Tranxene® – clorazepate (View the FDA label)

INDICATION AND USES:

  • TRANXENE is indicated for the management of anxiety disorders or for the short-term relief of the symptoms of anxiety. Anxiety or tension associated with the stress of everyday life usually does not require treatment with an anxiolytic.
  • TRANXENE tablets are indicated as adjunctive therapy in the management of partial seizures.
  • TRANXENE tablets are indicated for the symptomatic relief of acute alcohol withdrawal.
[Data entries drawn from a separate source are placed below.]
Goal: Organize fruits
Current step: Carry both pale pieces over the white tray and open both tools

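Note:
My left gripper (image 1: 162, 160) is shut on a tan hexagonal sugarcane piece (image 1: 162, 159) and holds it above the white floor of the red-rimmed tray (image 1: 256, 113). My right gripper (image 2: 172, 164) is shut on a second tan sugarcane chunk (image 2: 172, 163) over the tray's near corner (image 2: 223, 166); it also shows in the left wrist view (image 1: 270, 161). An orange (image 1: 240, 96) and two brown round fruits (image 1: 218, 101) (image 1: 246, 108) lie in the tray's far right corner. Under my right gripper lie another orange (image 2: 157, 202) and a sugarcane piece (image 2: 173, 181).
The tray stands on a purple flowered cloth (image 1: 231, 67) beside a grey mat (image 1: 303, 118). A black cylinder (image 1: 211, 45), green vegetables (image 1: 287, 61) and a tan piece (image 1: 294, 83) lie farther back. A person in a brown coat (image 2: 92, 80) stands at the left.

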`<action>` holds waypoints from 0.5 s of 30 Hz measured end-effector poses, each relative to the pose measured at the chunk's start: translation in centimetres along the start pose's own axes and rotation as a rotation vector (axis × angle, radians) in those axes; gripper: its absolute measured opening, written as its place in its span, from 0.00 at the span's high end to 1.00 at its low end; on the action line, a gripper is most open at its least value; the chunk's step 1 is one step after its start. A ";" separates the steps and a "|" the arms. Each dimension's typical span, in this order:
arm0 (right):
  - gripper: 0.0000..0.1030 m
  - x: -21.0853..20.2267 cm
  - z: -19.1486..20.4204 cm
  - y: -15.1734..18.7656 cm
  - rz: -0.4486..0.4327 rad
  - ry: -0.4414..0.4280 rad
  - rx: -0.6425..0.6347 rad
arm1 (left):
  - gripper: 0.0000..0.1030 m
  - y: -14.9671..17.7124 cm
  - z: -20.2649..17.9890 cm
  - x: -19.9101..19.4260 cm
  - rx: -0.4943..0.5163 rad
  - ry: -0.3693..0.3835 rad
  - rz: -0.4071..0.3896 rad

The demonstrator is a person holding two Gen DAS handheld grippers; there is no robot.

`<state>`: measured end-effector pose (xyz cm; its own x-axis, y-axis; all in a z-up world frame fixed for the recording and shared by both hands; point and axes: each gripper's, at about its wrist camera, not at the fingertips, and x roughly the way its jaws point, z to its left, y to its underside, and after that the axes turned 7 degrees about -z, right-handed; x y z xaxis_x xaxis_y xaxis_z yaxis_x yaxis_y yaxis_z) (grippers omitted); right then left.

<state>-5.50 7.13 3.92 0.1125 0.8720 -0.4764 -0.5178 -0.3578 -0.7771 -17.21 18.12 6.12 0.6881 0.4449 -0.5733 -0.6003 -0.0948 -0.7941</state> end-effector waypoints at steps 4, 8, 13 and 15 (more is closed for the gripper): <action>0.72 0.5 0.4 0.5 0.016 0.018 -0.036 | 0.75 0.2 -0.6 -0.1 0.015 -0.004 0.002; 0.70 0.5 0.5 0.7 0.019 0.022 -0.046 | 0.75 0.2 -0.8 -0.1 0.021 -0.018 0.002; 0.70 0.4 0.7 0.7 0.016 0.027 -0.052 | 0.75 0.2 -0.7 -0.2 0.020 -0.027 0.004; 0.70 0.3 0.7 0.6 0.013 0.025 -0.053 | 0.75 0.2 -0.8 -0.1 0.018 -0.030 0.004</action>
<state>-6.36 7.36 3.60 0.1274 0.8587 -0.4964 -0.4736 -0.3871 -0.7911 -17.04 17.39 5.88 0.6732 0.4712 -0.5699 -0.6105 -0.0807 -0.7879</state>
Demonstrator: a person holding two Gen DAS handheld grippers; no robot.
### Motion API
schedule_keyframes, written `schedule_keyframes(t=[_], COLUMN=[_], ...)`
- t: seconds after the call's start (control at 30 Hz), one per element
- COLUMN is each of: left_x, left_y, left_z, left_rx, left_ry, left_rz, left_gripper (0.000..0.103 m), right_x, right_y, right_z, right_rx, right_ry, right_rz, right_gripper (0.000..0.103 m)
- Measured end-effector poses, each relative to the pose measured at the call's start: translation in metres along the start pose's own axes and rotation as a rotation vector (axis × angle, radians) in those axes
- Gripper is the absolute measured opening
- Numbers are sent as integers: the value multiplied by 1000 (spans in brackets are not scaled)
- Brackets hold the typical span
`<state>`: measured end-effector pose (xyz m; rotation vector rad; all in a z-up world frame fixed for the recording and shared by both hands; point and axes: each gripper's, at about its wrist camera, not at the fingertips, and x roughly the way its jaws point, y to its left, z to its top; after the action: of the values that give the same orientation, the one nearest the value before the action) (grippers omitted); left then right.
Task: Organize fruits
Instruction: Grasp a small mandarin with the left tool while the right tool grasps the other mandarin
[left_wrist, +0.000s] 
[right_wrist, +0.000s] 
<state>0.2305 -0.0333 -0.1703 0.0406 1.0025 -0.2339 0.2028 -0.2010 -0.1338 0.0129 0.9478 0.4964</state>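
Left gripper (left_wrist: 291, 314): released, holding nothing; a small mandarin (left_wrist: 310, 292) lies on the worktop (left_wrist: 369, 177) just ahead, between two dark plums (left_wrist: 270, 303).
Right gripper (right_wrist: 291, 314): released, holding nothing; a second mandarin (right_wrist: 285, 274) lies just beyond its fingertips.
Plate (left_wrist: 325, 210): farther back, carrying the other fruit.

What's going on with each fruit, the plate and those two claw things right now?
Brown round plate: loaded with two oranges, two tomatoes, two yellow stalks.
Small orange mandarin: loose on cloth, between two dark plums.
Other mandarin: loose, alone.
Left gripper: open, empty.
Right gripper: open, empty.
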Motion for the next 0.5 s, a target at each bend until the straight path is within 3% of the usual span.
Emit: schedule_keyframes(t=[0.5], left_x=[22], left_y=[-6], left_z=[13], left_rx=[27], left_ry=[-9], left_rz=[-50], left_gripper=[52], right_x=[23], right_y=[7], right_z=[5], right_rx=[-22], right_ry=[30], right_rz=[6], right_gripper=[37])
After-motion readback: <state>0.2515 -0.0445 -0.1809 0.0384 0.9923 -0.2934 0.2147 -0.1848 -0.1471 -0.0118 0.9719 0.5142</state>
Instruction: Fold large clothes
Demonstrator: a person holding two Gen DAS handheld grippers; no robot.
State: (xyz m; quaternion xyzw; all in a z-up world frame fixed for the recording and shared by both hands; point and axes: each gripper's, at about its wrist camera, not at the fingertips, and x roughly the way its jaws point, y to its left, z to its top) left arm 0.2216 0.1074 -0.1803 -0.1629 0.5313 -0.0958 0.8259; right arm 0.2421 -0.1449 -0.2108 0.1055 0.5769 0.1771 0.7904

The effectiveness of TRANXENE tablets in long-term management of anxiety, that is, more than 4 months, has not been assessed by systematic clinical studies. Long-term studies in epileptic patients, however, have shown continued therapeutic activity. The physician should reassess periodically the usefulness of the drug for the individual patient.

DOSAGE AND ADMINISTRATION:

For the symptomatic relief of anxiety: TRANXENE T-TAB tablets are administered orally in divided doses. The usual daily dose is 30 mg. The dose should be adjusted gradually within the range of 15 to 60 mg daily in accordance with the response of the patient. In elderly or debilitated patients, it is advisable to initiate treatment at a daily dose of 7.5 to 15 mg. TRANXENE tablets may also be administered in a single dose daily at bedtime; the recommended initial dose is 15 mg. After the initial dose, the response of the patient may require adjustment of subsequent dosage. Lower doses may be indicated in the elderly patient. Drowsiness may occur at the initiation of treatment and with dosage increment.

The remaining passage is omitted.